How to deal with internet addiction

For starters, most do not realise or accept that they are addicted to the internet, hence identifying that you have internet addiction is half the battle won. Here  are some tips that will help you deal with internet addiction:

  • When you start to realise that you are at risk of internet addiction, set boundaries on how many hours a day you will access the internet, and stick to it.
  • Take a break from all gadgets – smartphones, laptops, iPads – if possible use the weekend as internet detoxification days were you avoid logging on, unless it is that urgent.
  • Enlist the help of your family and friends. Get them to help you stay away from gadgets that would get you online. If you can’t resist the temptation, you can ask your family members to set up passwords on your laptop and mobile and get them to open it only during the times that you are allowed to.
  • Find hobbies and activities that do not require the internet.
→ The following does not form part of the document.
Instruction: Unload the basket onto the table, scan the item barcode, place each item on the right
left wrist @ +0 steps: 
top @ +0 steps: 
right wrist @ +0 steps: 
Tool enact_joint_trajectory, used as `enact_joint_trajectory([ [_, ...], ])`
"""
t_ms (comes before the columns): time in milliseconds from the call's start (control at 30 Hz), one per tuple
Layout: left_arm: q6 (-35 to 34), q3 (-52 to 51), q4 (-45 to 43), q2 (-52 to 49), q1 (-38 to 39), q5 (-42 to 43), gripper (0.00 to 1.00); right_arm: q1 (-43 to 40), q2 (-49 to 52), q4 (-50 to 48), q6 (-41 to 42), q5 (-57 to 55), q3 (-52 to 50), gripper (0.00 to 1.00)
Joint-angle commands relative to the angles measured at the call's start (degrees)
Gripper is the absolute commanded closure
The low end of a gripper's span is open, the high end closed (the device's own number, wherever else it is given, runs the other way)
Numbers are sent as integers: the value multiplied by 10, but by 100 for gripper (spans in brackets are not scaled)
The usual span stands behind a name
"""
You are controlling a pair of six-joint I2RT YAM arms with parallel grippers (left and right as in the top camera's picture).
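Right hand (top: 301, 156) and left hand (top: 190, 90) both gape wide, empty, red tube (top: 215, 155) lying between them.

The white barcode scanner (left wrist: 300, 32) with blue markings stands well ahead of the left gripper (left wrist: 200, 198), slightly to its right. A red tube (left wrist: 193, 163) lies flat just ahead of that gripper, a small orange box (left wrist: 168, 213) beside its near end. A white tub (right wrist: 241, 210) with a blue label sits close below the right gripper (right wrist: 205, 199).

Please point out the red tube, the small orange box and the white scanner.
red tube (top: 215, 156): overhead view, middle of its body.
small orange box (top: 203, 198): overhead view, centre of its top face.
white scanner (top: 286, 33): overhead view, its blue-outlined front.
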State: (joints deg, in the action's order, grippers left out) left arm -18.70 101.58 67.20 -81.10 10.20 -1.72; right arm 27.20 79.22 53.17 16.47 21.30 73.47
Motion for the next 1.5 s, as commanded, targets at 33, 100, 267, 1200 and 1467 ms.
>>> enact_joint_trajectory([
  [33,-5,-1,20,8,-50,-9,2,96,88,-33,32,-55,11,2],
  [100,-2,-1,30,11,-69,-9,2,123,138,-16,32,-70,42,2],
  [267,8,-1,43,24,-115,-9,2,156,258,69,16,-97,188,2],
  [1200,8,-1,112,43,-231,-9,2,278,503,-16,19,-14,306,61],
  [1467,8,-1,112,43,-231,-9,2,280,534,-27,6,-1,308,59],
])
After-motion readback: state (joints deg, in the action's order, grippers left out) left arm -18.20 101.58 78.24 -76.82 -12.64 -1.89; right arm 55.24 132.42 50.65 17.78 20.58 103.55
Read a book, get involved in sports, drama, art, music – there are tons of activities that does not require technology.
  • Use the time  time that you spend in the morning in front of your computer to go out for a walk or exercise.
  • Go out with your friends, call them and talk to them instead of texting them.
  • Uninstall computer games, movies and all other recreational items from your computer, and use it only for work purposes.
  • Prioritise your work. If you are a student, don’t go online until you have finished your studies. Go to the library to source reference material, and rely on the internet only if you are unable to find anything.
  • Seek professional help if you are unable to resolve the problem by yourself.